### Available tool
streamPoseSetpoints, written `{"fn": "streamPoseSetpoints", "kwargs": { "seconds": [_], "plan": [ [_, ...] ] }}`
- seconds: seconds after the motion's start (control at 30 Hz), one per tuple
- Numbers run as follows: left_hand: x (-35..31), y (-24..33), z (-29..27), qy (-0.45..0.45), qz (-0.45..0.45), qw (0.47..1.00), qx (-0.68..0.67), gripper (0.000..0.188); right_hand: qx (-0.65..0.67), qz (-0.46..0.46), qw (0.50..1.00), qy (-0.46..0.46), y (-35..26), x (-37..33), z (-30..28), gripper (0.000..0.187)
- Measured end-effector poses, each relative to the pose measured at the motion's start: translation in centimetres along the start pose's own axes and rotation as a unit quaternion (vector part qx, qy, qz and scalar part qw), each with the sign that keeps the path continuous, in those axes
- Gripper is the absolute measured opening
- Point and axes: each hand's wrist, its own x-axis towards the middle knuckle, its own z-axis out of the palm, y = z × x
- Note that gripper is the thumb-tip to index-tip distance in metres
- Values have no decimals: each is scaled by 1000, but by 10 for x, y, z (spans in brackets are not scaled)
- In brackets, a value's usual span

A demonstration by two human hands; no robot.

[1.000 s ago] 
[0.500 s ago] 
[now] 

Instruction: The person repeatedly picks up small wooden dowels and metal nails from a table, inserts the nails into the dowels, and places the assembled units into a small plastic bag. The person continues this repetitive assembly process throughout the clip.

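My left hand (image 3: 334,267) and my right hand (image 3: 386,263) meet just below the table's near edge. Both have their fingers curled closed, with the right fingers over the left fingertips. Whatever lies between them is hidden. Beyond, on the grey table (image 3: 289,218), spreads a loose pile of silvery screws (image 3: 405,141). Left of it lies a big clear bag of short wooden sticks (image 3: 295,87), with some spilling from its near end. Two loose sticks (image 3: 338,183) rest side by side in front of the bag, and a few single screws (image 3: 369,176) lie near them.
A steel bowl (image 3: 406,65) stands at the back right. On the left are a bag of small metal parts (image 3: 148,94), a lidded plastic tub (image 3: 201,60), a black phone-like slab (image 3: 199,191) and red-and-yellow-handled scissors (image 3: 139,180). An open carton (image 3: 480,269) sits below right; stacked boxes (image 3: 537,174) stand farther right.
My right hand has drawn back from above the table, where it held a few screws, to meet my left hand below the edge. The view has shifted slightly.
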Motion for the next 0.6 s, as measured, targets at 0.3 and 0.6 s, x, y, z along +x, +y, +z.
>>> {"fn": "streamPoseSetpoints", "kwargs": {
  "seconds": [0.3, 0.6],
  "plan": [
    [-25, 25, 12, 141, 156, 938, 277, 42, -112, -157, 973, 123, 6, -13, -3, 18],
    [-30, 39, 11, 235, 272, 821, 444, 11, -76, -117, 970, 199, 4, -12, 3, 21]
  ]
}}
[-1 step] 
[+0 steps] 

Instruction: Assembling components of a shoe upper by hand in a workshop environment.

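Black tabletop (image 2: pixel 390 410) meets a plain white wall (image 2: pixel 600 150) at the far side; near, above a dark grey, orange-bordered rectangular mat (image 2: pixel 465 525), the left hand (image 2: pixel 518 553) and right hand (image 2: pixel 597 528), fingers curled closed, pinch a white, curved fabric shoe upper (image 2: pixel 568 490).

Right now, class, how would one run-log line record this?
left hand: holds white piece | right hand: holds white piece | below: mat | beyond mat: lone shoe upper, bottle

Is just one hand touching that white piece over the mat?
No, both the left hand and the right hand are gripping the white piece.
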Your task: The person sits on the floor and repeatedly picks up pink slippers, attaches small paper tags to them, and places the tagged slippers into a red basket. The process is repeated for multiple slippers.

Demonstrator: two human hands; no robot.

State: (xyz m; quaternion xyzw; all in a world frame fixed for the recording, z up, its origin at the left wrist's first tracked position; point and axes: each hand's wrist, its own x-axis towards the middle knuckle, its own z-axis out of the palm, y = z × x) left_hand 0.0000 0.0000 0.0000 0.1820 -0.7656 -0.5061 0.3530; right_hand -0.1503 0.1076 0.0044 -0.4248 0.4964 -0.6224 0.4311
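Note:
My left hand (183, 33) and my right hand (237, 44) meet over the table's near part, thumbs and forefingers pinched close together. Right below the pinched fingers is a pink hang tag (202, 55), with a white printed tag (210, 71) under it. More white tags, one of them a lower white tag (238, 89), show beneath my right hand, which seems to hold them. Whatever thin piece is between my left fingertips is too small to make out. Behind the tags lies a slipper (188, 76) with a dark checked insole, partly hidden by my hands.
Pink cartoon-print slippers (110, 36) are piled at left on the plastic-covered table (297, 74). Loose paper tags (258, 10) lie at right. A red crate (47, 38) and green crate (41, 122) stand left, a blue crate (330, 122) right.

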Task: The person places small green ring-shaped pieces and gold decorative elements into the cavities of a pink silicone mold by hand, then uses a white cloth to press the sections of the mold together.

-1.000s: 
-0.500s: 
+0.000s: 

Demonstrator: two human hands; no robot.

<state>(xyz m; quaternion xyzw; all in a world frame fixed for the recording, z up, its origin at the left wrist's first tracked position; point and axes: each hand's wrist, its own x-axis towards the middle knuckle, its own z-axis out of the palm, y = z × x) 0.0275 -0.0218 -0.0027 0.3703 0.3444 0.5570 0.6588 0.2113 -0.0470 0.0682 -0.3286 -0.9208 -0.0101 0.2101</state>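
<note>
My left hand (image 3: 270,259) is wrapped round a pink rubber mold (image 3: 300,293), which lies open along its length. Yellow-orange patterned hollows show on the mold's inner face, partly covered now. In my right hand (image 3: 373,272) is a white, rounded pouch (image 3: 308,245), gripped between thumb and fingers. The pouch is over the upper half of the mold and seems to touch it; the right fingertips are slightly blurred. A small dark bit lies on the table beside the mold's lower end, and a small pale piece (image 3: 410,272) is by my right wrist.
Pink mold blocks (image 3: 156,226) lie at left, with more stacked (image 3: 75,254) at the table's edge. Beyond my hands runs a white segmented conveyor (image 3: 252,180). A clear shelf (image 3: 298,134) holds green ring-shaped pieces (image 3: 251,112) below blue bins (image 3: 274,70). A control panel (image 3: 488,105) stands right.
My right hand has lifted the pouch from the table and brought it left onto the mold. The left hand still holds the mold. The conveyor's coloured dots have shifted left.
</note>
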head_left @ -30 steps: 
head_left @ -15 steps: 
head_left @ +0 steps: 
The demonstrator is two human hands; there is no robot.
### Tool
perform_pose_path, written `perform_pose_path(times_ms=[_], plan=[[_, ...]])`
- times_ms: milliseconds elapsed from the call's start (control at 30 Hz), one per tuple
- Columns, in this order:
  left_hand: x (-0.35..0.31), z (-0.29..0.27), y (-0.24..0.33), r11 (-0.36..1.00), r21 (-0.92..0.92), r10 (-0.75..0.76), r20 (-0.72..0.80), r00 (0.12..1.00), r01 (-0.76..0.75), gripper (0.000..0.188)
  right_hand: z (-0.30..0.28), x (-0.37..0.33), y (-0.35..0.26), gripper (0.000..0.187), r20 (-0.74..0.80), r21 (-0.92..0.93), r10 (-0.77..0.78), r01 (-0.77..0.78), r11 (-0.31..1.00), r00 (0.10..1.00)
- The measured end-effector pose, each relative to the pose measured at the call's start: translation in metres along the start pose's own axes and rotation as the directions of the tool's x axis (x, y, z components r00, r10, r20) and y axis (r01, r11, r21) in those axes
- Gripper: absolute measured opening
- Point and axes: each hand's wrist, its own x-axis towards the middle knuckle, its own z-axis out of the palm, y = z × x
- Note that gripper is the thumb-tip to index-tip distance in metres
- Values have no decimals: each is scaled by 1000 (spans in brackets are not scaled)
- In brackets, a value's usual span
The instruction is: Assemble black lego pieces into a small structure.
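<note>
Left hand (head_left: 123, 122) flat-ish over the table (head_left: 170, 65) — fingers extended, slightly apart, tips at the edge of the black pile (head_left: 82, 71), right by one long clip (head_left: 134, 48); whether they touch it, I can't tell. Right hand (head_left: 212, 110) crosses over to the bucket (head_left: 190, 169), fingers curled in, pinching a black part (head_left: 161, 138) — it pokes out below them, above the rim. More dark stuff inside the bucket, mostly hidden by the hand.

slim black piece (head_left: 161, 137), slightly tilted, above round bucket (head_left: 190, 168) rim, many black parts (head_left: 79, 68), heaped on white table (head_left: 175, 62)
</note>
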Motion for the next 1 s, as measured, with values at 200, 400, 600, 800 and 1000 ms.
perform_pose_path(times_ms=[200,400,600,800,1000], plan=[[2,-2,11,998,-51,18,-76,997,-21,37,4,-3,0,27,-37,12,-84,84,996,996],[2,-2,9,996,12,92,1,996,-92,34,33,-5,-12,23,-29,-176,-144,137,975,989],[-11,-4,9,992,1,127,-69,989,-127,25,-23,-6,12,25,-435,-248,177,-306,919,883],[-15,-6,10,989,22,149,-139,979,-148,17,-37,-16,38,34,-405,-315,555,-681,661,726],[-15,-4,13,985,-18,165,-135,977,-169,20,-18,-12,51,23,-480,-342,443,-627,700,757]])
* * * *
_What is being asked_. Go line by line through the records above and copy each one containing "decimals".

_Solved exercise_.
- Values have no decimals: each is scaled by 1000, but by 10 for x, y, z (spans in brackets are not scaled)
- Values have no decimals: each is scaled by 1000 (spans in brackets are not scaled)

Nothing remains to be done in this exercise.